While De La Rue plc (LON:DLAR) might not be the most widely known stock at the moment, it saw significant share price movement during recent months on the LSE, rising to highs of UK£1.18 and falling to the lows of UK£1.00. Some share price movements can give investors a better opportunity to enter into the stock, and potentially buy at a lower price. A question to answer is whether De La Rue's current trading price of UK£1.00 reflective of the actual value of the small-cap? Or is it currently undervalued, providing us with the opportunity to buy? Let’s take a look at De La Rue’s outlook and value based on the most recent financial data to see if there are any catalysts for a price change.

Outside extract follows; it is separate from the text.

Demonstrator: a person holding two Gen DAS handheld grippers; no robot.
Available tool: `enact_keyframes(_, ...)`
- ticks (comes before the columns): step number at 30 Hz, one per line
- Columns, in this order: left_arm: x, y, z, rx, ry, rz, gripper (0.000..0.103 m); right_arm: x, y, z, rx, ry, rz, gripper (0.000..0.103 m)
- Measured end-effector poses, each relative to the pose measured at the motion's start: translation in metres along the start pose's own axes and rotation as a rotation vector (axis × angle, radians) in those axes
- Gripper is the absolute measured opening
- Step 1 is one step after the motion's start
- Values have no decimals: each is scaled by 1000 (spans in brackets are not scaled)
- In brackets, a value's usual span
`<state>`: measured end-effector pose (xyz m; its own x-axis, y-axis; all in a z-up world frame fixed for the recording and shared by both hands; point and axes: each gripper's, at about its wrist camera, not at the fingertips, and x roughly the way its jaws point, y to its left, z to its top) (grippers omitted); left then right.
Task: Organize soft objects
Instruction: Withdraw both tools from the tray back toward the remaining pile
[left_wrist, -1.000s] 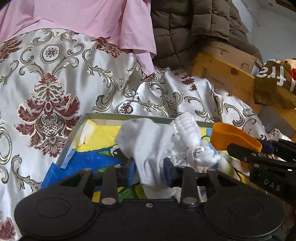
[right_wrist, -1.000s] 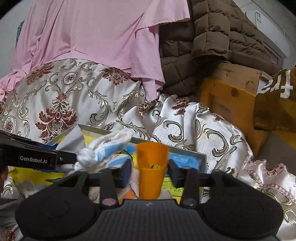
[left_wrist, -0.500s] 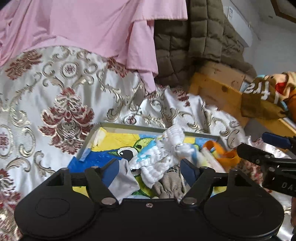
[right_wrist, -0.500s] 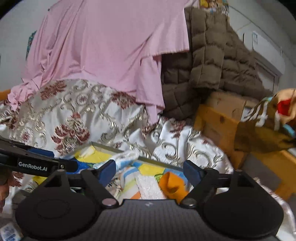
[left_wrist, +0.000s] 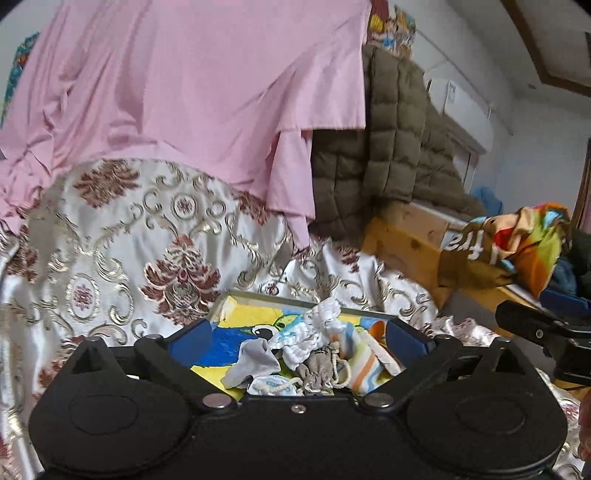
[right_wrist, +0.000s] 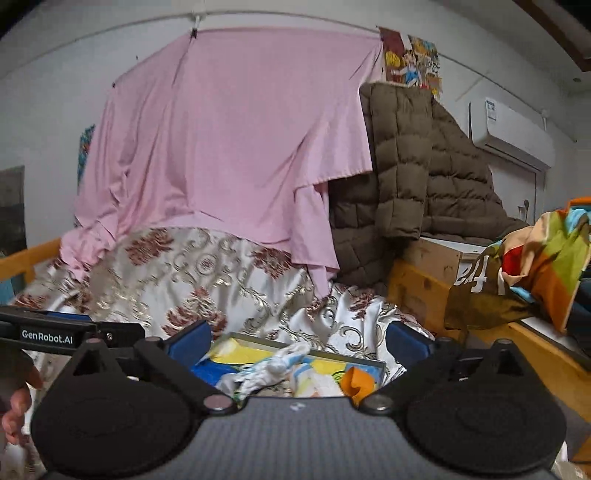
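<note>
A shallow tray (left_wrist: 236, 299) with a parrot picture lies on the brocade bedcover. Small soft items are piled in it: a white ruffled sock (left_wrist: 317, 325), a grey sock (left_wrist: 255, 360), a grey-brown knit piece (left_wrist: 319, 371), a striped cloth (left_wrist: 360, 356). An orange sock (right_wrist: 354, 380) sits at the tray's (right_wrist: 376, 363) right end. My left gripper (left_wrist: 300, 339) hangs above and short of the pile, its jaws opening wide with nothing gripped. My right gripper (right_wrist: 300, 338) is likewise raised, jaws opening, nothing between them. The white-and-blue sock (right_wrist: 280, 363) lies below it.
The brocade bedcover (left_wrist: 122, 258) slopes up to a pink sheet (left_wrist: 177, 103) hung behind. A brown quilted jacket (right_wrist: 417, 166) drapes over a wooden bed frame (right_wrist: 421, 291) on the right, beside a colourful cloth (right_wrist: 539, 258). A hand (right_wrist: 16, 410) shows at the lower left.
Both grippers let go, the left of the white sock and the right of the orange sock. Both jaws spread wide and pulled up and back from the tray.
</note>
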<state>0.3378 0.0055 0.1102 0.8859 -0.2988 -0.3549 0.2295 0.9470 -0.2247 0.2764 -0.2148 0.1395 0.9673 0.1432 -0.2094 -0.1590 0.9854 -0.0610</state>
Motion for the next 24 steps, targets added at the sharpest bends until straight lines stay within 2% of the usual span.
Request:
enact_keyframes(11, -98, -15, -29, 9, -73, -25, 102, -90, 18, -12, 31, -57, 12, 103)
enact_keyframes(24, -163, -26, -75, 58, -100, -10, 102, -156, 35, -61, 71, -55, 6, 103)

Check out our latest analysis for De La Rue
Is De La Rue still cheap?
Good news, investors! De La Rue is still a bargain right now according to my price multiple model, which compares the company's price-to-earnings ratio to the industry average. In this instance, I’ve used the price-to-earnings (PE) ratio given that there is not enough information to reliably forecast the stock’s cash flows. I find that De La Rue’s ratio of 13.62x is below its peer average of 29.42x, which indicates the stock is trading at a lower price compared to the Commercial Services industry. However, given that De La Rue’s share is fairly volatile (i.e. its price movements are magnified relative to the rest of the market) this could mean the price can sink lower, giving us another chance to buy in the future. This is based on its high beta, which is a good indicator for share price volatility.
What does the future of De La Rue look like?
Investors looking for growth in their portfolio may want to consider the prospects of a company before buying its shares. Buying a great company with a robust outlook at a cheap price is always a good investment, so let’s also take a look at the company's future expectations. With profit expected to more than double over the next couple of years, the future seems bright for De La Rue. It looks like higher cash flow is on the cards for the stock, which should feed into a higher share valuation.
What this means for you:
Are you a shareholder? Since DLAR is currently trading below the industry PE ratio, it may be a great time to accumulate more of your holdings in the stock. With an optimistic profit outlook on the horizon, it seems like this growth has not yet been fully factored into the share price. However, there are also other factors such as financial health to consider, which could explain the current price multiple.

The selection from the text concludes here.